ST. JOHN'S, N.L. -- An independent report released Tuesday repudiates access to information restrictions the Newfoundland and Labrador government once staunchly defended and now says it will reverse.

It's a major U-turn since the Progressive Conservatives passed contentious changes to the law in June 2012.

Amendments to the Access to Information and Protection of Privacy Act hiked fees, increased protections for cabinet records and allowed ministers to reject requests as "frivolous."

The review panel led by former premier Clyde Wells included veteran journalist Doug Letto and former federal privacy commissioner Jennifer Stoddart. Its two-volume report makes 90 recommendations.

Premier Paul Davis said he will accept them all along with revamped legislation drafted by the committee to be introduced this spring.

"I am confident this will become an innovative model for the rest of the country," Davis said.

The recommendations scrap application fees, allow disclosure of data sets, and wipe out mandatory exemptions for ministerial briefing notes. Cabinet material should be proactively released whenever possible, the report says.

It also recommends new powers to allow the information commissioner to file a court order if the head of a public body ignores recommendations to release records. The onus would shift on to public officials to explain in court why documents should be protected, rather than forcing individual requesters to argue why they should be released.

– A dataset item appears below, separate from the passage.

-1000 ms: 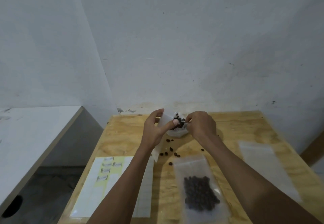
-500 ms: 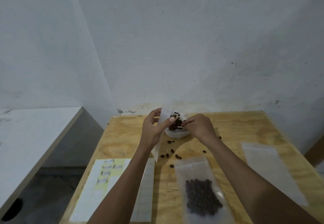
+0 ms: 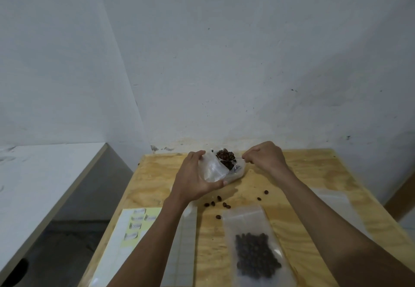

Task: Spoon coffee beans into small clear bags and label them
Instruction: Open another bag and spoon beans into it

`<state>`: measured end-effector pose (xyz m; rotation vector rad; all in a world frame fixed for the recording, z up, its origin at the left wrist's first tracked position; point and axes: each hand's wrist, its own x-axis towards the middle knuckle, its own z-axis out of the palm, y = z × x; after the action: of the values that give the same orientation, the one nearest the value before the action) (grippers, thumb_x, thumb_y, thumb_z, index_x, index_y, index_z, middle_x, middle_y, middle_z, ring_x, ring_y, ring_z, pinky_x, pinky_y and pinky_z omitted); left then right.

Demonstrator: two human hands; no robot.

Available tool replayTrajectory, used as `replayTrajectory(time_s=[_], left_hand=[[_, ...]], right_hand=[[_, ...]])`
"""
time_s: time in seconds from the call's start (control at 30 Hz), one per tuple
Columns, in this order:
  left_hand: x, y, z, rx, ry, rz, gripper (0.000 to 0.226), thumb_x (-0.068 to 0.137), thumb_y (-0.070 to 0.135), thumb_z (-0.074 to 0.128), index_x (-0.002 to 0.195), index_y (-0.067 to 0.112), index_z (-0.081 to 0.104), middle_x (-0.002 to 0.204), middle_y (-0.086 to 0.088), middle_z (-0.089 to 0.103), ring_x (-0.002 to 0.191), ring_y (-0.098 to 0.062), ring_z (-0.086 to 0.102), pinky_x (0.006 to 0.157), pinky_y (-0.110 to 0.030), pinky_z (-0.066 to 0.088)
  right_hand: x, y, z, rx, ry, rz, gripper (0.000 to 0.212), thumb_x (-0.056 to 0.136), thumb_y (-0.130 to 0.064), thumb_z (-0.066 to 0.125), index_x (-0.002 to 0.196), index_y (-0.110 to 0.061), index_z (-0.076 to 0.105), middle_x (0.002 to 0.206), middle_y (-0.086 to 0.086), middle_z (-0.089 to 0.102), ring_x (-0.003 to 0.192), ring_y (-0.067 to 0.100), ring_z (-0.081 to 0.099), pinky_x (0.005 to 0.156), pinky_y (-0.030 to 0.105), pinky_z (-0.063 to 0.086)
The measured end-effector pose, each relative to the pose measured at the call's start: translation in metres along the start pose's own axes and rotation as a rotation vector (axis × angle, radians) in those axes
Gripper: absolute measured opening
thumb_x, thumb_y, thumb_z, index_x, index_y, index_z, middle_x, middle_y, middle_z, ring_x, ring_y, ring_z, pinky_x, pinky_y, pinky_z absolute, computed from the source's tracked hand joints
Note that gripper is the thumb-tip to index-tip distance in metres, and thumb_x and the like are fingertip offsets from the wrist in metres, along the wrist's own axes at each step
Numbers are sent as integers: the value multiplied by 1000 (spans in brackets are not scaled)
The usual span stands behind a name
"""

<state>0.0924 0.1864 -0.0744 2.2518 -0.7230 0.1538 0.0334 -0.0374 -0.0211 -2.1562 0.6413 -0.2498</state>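
My left hand (image 3: 194, 178) grips a small clear bag (image 3: 212, 170) near the far edge of the wooden table (image 3: 303, 174). My right hand (image 3: 266, 158) pinches the thin handle of a clear spoon (image 3: 225, 155) heaped with coffee beans, held just above the bag's mouth. Under the spoon sits a clear container (image 3: 235, 173) with more beans in it. A filled clear bag of beans (image 3: 254, 249) lies flat at the near edge. A sheet of labels (image 3: 137, 226) lies at the near left.
Loose beans (image 3: 221, 203) are scattered on the table between the container and the filled bag. An empty clear bag (image 3: 332, 201) lies flat on the right, partly under my right forearm. A white shelf (image 3: 45, 167) stands to the left, with a gap down to the floor.
My right hand has lifted the spoon, loaded with beans, out of the container and drawn back to the right. My left hand has turned the bag up toward the spoon.
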Motion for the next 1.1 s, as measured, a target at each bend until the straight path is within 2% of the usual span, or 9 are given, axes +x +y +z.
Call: replayTrajectory(time_s=[0.2, 0.27, 0.4, 0.5, 0.6, 0.73, 0.87, 1.0, 1.1], left_hand=[[4, -2, 6, 102, 45, 20, 121, 56, 87, 71, 146, 11, 45, 129, 2, 54, 117, -16, 51, 92, -32, 48], [5, -1, 8, 91, 70, 9, 117, 58, 82, 72, 146, 11, 44, 129, 1, 53, 117, -16, 50, 91, -28, 43], [9, 5, 13, 75, 116, 13, 113, 61, 82, 72, 144, 10, 46, 128, 1, 54, 115, -15, 51, 90, -25, 39], [9, 8, 14, 53, 121, 18, 112, 60, 84, 69, 143, 12, 48, 125, 2, 56, 113, -14, 52, 88, -24, 40], [6, 5, 11, 34, 132, 5, 115, 58, 88, 65, 142, 12, 49, 123, 3, 55, 111, -13, 51, 87, -27, 44], [5, 3, 5, -122, 149, -83, 115, 58, 85, 69, 146, 14, 47, 131, 5, 52, 118, -11, 50, 94, -32, 48], [13, 8, 9, -332, 171, -181, 111, 56, 81, 76, 143, 17, 52, 134, 7, 54, 122, -12, 53, 100, -36, 50], [24, 15, 17, -444, 141, -240, 106, 54, 83, 75, 137, 19, 57, 130, 5, 60, 119, -14, 58, 93, -33, 53], [32, 18, 20, -546, 139, -267, 103, 51, 89, 74, 127, 20, 65, 121, 4, 69, 112, -16, 65, 90, -39, 58]], right_hand=[[-1, -14, -18, -70, -37, -39, 14, 72, -20, 75, 79, -11, 83, 82, 8, 79, 84, 24, 76, 79, 44, 64], [-6, -18, -18, -114, -45, -68, 14, 71, -22, 73, 79, -15, 83, 81, 5, 79, 84, 26, 76, 79, 47, 64], [-17, -26, -16, -249, -76, -188, 14, 83, -21, 73, 81, -30, 84, 79, -16, 75, 65, 11, 70, 61, 30, 59], [-22, -33, -16, -352, -13, -274, 17, 86, -20, 71, 88, -33, 83, 81, -14, 73, 60, 13, 66, 52, 23, 48], [-21, -33, -22, -343, 104, -274, 18, 87, -20, 69, 91, -34, 81, 76, -8, 74, 62, 14, 66, 53, 26, 52], [-14, -23, -17, -417, 183, -189, 20, 91, -16, 66, 92, -29, 81, 76, -8, 70, 60, 12, 59, 49, 22, 42], [-13, -11, 2, -488, 135, -145, 20, 92, -13, 66, 99, -24, 82, 98, 1, 78, 76, 21, 68, 59, 26, 48], [-15, -2, 20, -561, 174, -179, 26, 87, -4, 62, 100, -17, 81, 102, 6, 73, 87, 28, 69, 65, 30, 52], [-19, 0, 28, -570, 128, -164, 16, 92, -15, 66, 97, -16, 81, 98, 6, 74, 85, 27, 69, 63, 30, 50]])
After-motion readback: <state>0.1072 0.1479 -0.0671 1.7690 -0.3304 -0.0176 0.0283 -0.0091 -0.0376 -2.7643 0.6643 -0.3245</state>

Requests should generally be handled in 20 business days unless the information and privacy commissioner approves an extension, says the report.

It says the commissioner should also be able to see any record deemed exempt due to solicitor-client privilege, and says changes in 2012 allowing public bodies to unilaterally disregard requests should be reversed.

Wells said delays of up to three years for the review and release of documents are "totally unacceptable."

The report recommends streamlined procedures so that information is more often released while it's still useful.

Its conclusions amount to a rebuke of access to information restrictions brought in by the majority Tory government. Opposition parties filibustered three nights straight to fight what accountability critics said were regressive changes.

The Halifax-based Centre for Law and Democracy, in its 2012 national access-to-information study "Failing to Measure Up," specifically rapped Newfoundland and Labrador. It said the new restrictions "significantly weakened its access regime" even as the government defended them.

Wells stressed the review went well beyond the changes brought in through Bill 29. Still, those new measures raised many questions as they enhanced protection of privacy, he said.

"Bill 29 wasn't all bad," he said. "It wasn't all good, either."

Perceptions of secrecy have dogged the Tories ever since.

Former premier Tom Marshall announced the review last year, speeding up a mandated study of the Access to Information and Protection of Privacy Act due this year.

The report says the Information Commissioner of Canada told the committee Bill 29 "tipped the balance in the (act) excessively in favour of non-disclosure."